Why do some natural forests hold so many different kinds of rare trees? It's a question that has long puzzled and intrigued ecologists. While early studies focused on local environmental conditions, scientists now know that broader regional forces, like historical climates and species dispersal, also shape local forest diversity.

In new research published in the KeAi journal Plant Diversity, an international research team led by Dr. Jian Zhang from Sun Yat-sen University explored what drives tree diversity and rarity in China's subtropical and tropical forests—some of the most biodiverse forests on Earth at the same latitudes.

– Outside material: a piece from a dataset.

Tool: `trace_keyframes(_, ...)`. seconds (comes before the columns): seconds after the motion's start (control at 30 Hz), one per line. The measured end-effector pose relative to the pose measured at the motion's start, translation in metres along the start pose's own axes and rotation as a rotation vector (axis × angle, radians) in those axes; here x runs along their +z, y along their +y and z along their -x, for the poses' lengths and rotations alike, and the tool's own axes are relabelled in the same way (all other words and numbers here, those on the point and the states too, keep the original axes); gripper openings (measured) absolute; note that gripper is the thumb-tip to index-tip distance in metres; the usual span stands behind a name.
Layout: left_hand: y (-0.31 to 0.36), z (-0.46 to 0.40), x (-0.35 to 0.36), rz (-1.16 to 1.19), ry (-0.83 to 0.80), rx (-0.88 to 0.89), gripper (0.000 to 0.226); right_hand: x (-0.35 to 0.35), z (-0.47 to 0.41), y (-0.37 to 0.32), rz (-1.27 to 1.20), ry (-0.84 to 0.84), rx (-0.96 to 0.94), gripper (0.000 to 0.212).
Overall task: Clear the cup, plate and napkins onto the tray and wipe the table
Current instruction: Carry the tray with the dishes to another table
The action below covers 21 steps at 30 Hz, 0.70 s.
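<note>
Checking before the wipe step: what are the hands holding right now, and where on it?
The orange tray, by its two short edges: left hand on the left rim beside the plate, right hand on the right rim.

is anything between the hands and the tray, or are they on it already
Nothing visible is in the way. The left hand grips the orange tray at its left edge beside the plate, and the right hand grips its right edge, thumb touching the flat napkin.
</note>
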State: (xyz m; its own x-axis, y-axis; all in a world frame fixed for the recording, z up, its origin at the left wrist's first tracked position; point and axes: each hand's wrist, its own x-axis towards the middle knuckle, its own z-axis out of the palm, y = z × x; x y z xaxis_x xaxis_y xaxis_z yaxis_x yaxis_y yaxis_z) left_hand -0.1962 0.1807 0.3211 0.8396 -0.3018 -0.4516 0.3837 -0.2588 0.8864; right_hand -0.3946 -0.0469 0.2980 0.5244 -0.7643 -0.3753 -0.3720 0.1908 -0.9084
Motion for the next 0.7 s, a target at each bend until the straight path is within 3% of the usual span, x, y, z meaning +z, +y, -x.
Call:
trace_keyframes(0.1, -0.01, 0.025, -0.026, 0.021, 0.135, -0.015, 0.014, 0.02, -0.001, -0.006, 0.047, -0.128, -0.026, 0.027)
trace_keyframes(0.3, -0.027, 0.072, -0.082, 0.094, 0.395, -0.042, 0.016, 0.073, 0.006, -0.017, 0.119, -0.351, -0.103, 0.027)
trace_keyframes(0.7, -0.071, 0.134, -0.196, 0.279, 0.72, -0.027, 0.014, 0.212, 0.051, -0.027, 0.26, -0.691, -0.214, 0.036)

Using a large database (VAST-China) of 3,923 forest plots covering 3,307 tree species, the team defined the regional species pool as all the species that could potentially occur in a given area. They then quantified how regional and local factors together determine species richness (how many species live there) and rarity (how uncommon they are).

"We found that the size of the regional species pool is the strongest driver of local tree diversity," shares Zhang. "Forests with larger species pools, supported by favorable climates, varied habitats, and stable historical climates, have far more species locally."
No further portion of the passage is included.